Fue el hijo de Andreu quien cambió de género a esta antigua cantina de paso. La transformó en cervecería, en un bar. El Zurich.
Aunque con nombre suizo, este nuevo pero antiguo establecimiento catalán, vio crecer a otro importante punto neurálgico de la ciudad. Allá por el 1925, la plaza de Cataluña empezó a adquirir forma. Puede pensarse que fue ésta la que se construía en torno al Zurich, y la familia Valldeperas supo verlo y adaptarse. Consolidaron el que sería el símbolo del bar, pusieron mesas y sillas en la calle. Le ofrecieron a Barcelona una terraza donde pararse a mirar la vida de la capital.
El Zurich siempre estuvo ligado a su ciudad. Siempre adaptado a los cambios y acontecimientos que en Barcelona se desarrollaban. Fue centro de rebelión. En la Guerra Civil se convirtió en trinchera. Allí se hacían fuertes los miembros del PSUC en un fuego cruzado contra los anarquistas situados en el edificio de Telefónica y allí hubo tiros entre republicanos y franquistas poco después.
Foto: Asier Suescun |
Punto de encuentro
Pero el Zurich siempre fue mucho más que un bar. Mucho más que un sitio donde pararse a tomar algo. Mucho más que un lugar donde refrescarse. Y mucho más que un sitio donde descansar.
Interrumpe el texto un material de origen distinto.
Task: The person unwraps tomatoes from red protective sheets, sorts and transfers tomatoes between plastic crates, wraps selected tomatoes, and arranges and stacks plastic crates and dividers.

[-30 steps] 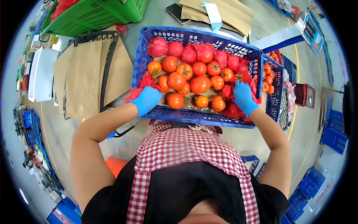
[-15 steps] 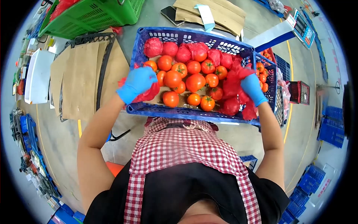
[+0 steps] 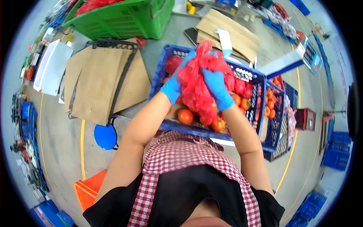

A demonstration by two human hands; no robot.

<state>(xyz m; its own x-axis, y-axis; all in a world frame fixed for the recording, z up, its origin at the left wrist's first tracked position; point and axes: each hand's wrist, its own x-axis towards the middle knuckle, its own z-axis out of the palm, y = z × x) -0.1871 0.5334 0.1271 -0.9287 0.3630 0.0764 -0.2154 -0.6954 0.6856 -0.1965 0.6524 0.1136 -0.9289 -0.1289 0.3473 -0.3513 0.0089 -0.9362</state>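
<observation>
Two blue-gloved hands hold a crumpled bunch of red wraps (image 3: 196,89) between them, over the blue crate (image 3: 181,127) on the worktop (image 3: 151,56). The left hand (image 3: 177,80) grips its left side and the right hand (image 3: 217,87) its right, with the fingers closed on it, though most fingertips are hidden. Bare tomatoes (image 3: 185,116) lie beneath, and wrapped ones (image 3: 239,86) line the crate's far side. Cardboard sheets (image 3: 100,81) lie left of the crate, near a green basket (image 3: 124,22).
</observation>
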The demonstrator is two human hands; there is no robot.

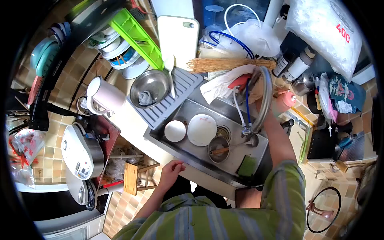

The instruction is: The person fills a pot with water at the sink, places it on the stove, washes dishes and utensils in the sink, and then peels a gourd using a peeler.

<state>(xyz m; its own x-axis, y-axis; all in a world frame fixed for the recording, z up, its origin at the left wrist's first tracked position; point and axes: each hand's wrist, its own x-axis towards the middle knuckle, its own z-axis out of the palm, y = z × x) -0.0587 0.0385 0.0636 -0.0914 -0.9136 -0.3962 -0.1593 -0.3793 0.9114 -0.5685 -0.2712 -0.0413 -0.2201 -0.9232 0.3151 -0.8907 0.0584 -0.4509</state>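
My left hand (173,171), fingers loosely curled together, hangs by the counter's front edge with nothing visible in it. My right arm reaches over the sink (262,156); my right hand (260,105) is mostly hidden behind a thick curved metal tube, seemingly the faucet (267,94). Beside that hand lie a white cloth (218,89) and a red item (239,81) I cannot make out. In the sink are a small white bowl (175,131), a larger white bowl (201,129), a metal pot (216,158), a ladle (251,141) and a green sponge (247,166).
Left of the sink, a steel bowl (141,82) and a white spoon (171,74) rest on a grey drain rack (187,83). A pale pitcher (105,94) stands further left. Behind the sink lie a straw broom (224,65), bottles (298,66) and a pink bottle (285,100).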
Situado en el centro de la ciudad, junto a Las Ramblas y de camino hacia el mar, el Zurich se convirtió en un enclave mágico para todo ciudadano y para miles de viajeros. Por sus mesas y sus aceras pasa todos los días Barcelona, su vida y sus millones de historias.
Allí se detienen los universitarios, allí toman algo los periodistas antes de ir a trabajar. Los amigos cuando van a salir de fiesta se encuentran en el Zurich y, de un tiempo a esta parte, miles de extranjeros, sentados en la terraza, ven cada día a toda esta gente pasar.
Son historias de paso, apoyadas por esa boca de metro construida a las puertas del bar. Decenas de personas cada minuto, cientos a cada hora y miles al cabo del día. Todas ellas esperando esos abrazos, mirando de aquí para allá. Alternando la vista del móvil a la gente que les puede esperar.
Foto: Asier Suescun |
Muchas historias esporádicas que se ven paralizadas cada vez que algo sucede en la plaza.
Esteban Cortés, brasileño y desde hace 20 años encargado del local, nos cuenta que El Zurich y Barcelona nunca serán ajenos el uno con el otro. Cada episodio que vive la ciudad se ve reflejado en la actividad del bar.
Cada Diada Nacional, cada triunfo del Barça, celebrado en la cercana Fuente Canaletas, y cada Huelga General hacen que la multitud congregada en La Plaza Cataluña haga peligrar la terraza y muchas veces tienen que cerrar.
El Zurich es lo primero que conoces cuando llegas a Barcelona, el primer sitio donde te citan para quedar. Nunca nadie lo verá con los mismos ojos que ves un museo y probablemente nadie pregunte por la historia de ese bar. Quizá aquella antigua cantina que creció viendo pasar trenes y gente subir y bajar, esté acostumbrada a que todo el mundo pase por su calle y nadie eche la vista atrás.
Allí quedará siempre la antigua chocolatería La Catalana, guardando cada historia de la gente y siempre de frente a la ciudad. Si algún día alguien por allí se detiene y se pone a observar podrá sentir un guiño de historia, presente y eternidad.